Which brings us to Brady Skjei. Whatever he contributes this season is almost beside the point, because the Hurricanes brought him in as the top-four defenseman they’d been looking for all season. It would be no surprise to see Jake Gardiner salary-dumped somewhere this summer, a la de Haan to the Blackhawks, and that would leave the Hurricanes with a top four of Jaccob Slavin, Dougie Hamilton, Pesce and Skjei, plus a presumed spot for Jake Bean to run the power play. Suddenly, that looks a whole lot more solid than the alternative.

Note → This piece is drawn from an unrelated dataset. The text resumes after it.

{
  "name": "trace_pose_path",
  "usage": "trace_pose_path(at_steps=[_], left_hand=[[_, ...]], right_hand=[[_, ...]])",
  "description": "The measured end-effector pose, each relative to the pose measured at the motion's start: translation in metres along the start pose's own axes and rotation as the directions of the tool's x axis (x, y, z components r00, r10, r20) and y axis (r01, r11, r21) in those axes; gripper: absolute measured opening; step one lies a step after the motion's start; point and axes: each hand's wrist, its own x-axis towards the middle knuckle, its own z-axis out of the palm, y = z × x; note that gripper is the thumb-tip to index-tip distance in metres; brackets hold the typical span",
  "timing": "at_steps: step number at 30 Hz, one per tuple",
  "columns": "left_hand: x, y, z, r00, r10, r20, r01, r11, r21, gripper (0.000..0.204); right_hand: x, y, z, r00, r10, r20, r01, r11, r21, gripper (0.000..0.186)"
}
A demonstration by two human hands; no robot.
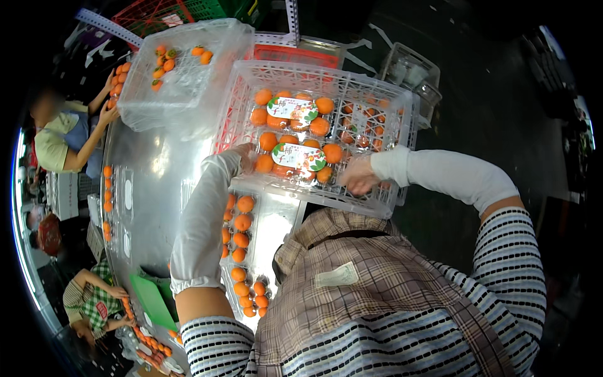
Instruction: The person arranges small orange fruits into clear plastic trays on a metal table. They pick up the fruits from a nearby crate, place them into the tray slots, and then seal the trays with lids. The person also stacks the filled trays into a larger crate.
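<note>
A clear plastic crate (389, 200) stands in front of me. Two clear packs of orange persimmons with white printed labels lie in it, a far pack (293, 112) and a near pack (298, 157). To their right, more persimmons (363, 125) show under clear plastic. My left hand (246, 157) is at the near pack's left end, inside the crate's left side; its fingers are mostly hidden. By the same pack's right end is my right hand (359, 176), fingers bent downward and blurred. Whether either hand grips the pack is unclear. White sleeves cover both forearms.
Left of the crate, a metal table (163, 195) carries open trays of persimmons (242, 223). A plastic-lined crate (188, 75) with several loose persimmons stands at the far left. Two co-workers (69, 135) (94, 301) handle fruit along the left. A green bin (151, 301) sits at lower left.
</note>
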Motion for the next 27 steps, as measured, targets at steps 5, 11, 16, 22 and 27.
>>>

Did they give up a lot to get him? Well...yes and no, in that you’re trading for a player with flaws (Waddell went to lengths to say he was being acquired for his defensive-zone play, not for any offensive upside) and that’s always shaky to spend a first-round pick on. On the other hand, the Hurricanes did have two first-round picks, and did need a top-four defenseman, and Barclay Goodrow cost the Lightning the same price, and you’d rather have Brady Skjei than Barclay Goodrow, right?

The only possible disaster here would be if the Maple Leafs fall out of the playoffs and the top-ten protection on their pick kicks in, forcing the Canes to send their own to the Rangers and leaving them without a first-rounder. But, again, the Hurricanes have picked in the first round every year since they spent a first-rounder to pick up Jordan Staal eight years ago, and every so often it’s probably fine to live a little. It was a risk worth taking.

That’s the bottom line here: the Hurricanes took risks at the trade deadline for the first time in a very long time, and whether they pay off or not, at least they’re trying. And it led to a press conference moment we haven’t seen much of in this organization’s history: when asked how they would make everything work under the salary cap, Waddell said “first of all it’s nice to have an owner who’s willing to spend his money, because we spent a lot of money today.” He continued: “It’s a strong message that we’re here to win, Tom’s committed to winning, and we’re looking forward to taking the next step.”

The general manager of the Carolina Hurricanes praising the owner for being willing to spend money. It truly was a deadline day unlike any other.